What began five years ago as a single raised garden bed on an abandoned lot in San Antonio’s West Side has grown into a network of 14 community gardens producing more than 40,000 pounds of fresh produce annually — a grassroots urban agriculture movement that is feeding thousands of families in one of the city’s most food-insecure neighborhoods while simultaneously transforming blighted land into vibrant community gathering spaces.
The West Side Grows project, organized by the Westside Community Development Association, operates gardens ranging from small backyard plots to a two-acre flagship site that serves as both a production garden and an outdoor classroom. The produce grown at all locations is distributed free of charge to neighborhood families through a weekly market held every Saturday morning.
“We started this because our neighborhood had three fast food restaurants and zero grocery stores,” said project director Esperanza Molina, whose grandmother’s recipe for tamales became the unofficial signature of the project’s community potluck dinners. “Five years later, we’re growing squash and tomatoes and chiles and herbs, and families are coming every Saturday to feed themselves and their kids with real food. It changes everything.”
The gardens have become more than just food production sites. They host school field trips, cooking demonstrations led by local chefs, seed-saving workshops, and seasonal celebrations that draw hundreds of participants. A pollinator garden at the flagship site has attracted scientific interest from researchers at the University of Texas at San Antonio, who are studying how urban green spaces can support biodiversity even in dense urban environments.

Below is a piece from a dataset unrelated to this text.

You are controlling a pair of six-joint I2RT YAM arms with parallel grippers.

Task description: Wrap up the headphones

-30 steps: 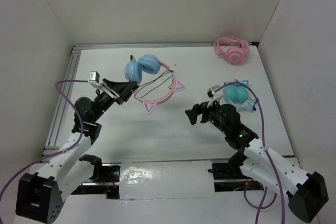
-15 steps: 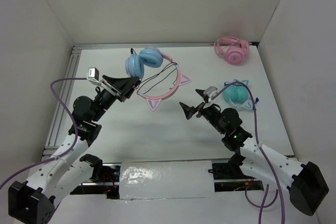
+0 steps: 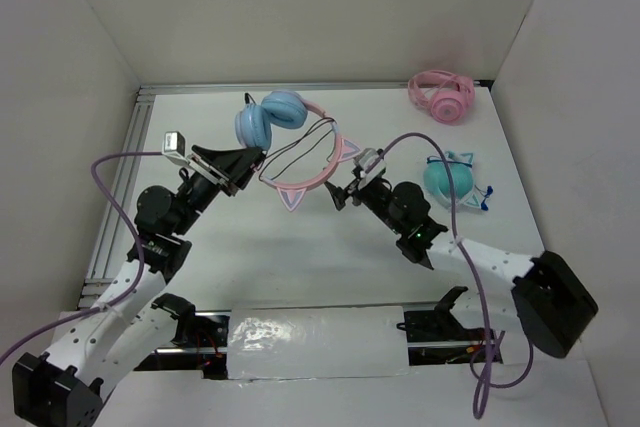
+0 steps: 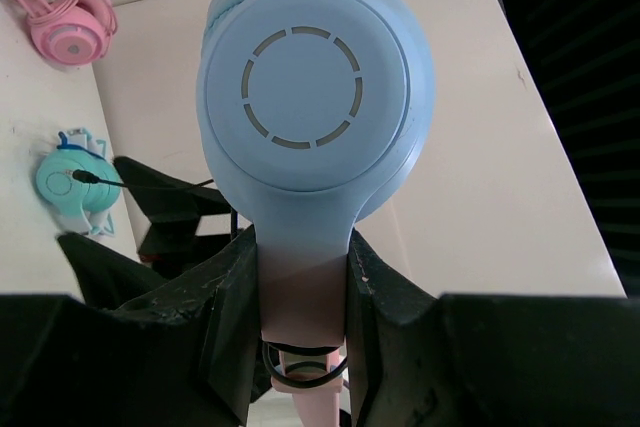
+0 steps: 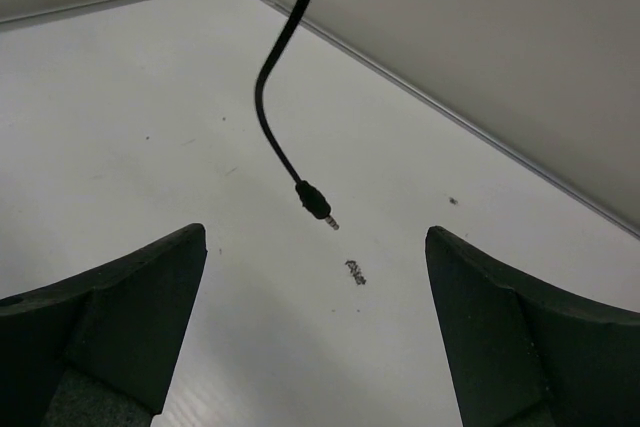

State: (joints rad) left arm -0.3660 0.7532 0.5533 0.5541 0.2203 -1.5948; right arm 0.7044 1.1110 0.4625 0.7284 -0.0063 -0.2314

San Antonio’s City Council recognized the project with a community excellence award last year, and the city’s Office of Sustainability has provided modest grant funding to support expansion. But Molina said the project’s real strength comes from the neighborhood itself — the dozens of volunteer gardeners who show up week after week to plant, weed, water, and harvest.
“The city has been supportive, and we’re grateful for that,” Molina said. “But the reason this works is the people. It’s Señora Gutierrez who is here every Tuesday morning at six o’clock. It’s the teenagers from the high school down the street who come on weekends. It’s the community that makes this what it is.”
The project has recently begun a new initiative to train interested participants in small-scale urban farming, offering free six-week courses that cover soil preparation, composting, irrigation, and pest management. Twelve participants completed the inaugural cohort in the fall, and several have already started gardens at their own homes.
Interest in the model has spread beyond San Antonio. Organizers from Dallas, Austin, and Corpus Christi have visited the project to learn how to replicate it in their own communities. Molina and her team have developed a toolkit for other neighborhood organizations interested in starting similar initiatives.
As spring planting season approaches, West Side Grows is preparing to expand to two additional lots donated by the City of San Antonio through its vacant lot repurposing program. The new sites are expected to add another 8,000 to 10,000 pounds of annual production capacity, allowing the project to reach more families in blocks where produce access has historically been most limited.